Activity:
The required output is every line from the beginning of the entries below through the line that includes "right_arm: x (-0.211", copied exactly.

Data to examine:
# # # #

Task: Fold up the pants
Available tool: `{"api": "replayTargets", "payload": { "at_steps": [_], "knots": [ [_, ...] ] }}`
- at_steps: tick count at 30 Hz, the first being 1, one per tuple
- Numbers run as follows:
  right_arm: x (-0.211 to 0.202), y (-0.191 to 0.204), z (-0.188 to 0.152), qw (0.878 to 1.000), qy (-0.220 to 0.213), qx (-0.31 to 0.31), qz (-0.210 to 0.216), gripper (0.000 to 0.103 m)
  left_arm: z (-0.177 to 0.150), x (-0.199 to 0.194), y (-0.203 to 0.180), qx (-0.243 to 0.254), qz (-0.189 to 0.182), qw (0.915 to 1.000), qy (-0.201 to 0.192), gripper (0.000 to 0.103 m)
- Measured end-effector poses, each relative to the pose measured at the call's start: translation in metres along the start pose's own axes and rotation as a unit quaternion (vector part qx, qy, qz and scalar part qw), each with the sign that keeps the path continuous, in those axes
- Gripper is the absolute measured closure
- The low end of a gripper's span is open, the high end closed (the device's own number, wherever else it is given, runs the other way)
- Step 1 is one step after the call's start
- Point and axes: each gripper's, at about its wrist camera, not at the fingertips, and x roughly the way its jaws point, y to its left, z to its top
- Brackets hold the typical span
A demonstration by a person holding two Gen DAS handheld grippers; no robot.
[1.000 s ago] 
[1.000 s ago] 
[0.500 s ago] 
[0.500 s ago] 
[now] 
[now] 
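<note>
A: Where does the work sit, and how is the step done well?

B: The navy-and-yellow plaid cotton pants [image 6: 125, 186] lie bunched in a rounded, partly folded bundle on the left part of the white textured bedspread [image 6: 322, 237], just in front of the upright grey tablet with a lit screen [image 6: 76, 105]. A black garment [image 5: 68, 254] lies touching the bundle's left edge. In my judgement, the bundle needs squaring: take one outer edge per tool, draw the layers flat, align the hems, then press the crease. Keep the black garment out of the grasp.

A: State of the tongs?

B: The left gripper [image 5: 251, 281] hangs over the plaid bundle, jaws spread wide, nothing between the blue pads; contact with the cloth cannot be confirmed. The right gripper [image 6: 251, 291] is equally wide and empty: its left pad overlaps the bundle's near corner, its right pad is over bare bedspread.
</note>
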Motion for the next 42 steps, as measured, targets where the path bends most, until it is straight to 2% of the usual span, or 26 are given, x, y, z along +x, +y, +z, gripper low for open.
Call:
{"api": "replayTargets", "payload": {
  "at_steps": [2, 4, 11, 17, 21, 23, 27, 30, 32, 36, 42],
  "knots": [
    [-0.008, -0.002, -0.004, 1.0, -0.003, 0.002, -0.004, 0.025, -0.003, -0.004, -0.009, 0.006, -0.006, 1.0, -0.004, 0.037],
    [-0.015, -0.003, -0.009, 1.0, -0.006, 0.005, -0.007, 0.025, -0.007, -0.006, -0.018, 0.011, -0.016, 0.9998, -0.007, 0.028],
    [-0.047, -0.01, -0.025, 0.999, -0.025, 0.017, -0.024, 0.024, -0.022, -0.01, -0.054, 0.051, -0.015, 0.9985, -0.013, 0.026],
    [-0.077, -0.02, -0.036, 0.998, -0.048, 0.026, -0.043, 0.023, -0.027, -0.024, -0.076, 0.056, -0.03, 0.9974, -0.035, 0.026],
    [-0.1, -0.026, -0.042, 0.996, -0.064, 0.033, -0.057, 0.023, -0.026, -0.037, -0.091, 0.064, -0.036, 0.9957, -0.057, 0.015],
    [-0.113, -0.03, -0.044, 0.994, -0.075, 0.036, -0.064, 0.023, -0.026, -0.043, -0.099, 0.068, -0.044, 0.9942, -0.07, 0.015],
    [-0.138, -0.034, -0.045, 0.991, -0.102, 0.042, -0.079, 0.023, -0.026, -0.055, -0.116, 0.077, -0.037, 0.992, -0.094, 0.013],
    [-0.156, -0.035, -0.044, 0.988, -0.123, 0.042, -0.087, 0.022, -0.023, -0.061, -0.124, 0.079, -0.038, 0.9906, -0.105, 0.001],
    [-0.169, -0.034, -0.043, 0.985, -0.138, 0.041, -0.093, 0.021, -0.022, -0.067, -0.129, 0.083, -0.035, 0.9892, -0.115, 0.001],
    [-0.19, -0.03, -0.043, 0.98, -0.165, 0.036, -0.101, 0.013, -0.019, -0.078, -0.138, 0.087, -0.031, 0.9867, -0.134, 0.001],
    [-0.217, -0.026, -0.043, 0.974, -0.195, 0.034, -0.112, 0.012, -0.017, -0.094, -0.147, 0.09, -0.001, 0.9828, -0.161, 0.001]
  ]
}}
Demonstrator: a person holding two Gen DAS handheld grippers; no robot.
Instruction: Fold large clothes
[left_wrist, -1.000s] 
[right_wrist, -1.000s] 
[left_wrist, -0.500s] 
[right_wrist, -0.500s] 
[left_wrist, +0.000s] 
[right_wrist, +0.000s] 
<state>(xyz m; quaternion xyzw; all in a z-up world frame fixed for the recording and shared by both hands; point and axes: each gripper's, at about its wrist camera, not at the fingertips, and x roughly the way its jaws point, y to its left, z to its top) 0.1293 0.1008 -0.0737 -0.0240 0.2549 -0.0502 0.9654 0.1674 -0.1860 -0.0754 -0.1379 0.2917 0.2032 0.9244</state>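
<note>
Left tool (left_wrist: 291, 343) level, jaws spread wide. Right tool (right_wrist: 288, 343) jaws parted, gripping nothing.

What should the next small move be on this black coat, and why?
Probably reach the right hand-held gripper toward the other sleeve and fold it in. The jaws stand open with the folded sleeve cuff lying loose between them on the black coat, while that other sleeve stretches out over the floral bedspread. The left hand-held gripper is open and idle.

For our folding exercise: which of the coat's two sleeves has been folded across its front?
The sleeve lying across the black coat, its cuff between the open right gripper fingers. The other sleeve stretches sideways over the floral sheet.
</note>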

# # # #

Completed task:
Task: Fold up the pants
Available tool: `{"api": "replayTargets", "payload": { "at_steps": [_], "knots": [ [_, ...] ] }}`
- at_steps: tick count at 30 Hz, the first being 1, one per tuple
- Numbers run as follows:
  right_arm: x (-0.211 to 0.202), y (-0.191 to 0.204), z (-0.188 to 0.152), qw (0.878 to 1.000), qy (-0.220 to 0.213), qx (-0.31 to 0.31), qz (-0.210 to 0.216), gripper (0.000 to 0.103 m)

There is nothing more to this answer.